*Work instructions*
Check every line of the material below for the string "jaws", and return the ones that have it.

*Data below*
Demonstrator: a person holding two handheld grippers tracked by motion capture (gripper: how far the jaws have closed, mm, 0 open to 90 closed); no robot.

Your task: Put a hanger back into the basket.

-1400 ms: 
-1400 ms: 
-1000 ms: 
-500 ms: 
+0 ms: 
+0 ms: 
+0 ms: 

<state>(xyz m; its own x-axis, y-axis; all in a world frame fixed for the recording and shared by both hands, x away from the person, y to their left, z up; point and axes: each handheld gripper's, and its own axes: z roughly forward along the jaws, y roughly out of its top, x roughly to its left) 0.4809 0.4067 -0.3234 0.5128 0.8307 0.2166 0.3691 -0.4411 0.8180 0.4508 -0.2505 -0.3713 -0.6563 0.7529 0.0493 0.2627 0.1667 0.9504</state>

*Solved problem*
Demonstrator: a person holding two handheld grippers tracked by motion capture (gripper: how far the jaws have closed, mm, 0 open to 90 closed); no robot.
<state>(xyz m; its own x-axis, y-axis; all in a world frame fixed for the recording and shared by both hands, x away from the person, y to their left, z up; point and axes: each handheld gripper's, and its own axes: z roughly forward along the jaws, y roughly out of its top, x roughly to its left) 0.4809 0.4067 -0.3234 0.5128 0.8307 0.2166 0.3691 -0.4411 0.8180 0.4508 -0.2505 -0.3713 -0.6563 0.7529 0.0493 0.2627 0.1667 0.9504</state>

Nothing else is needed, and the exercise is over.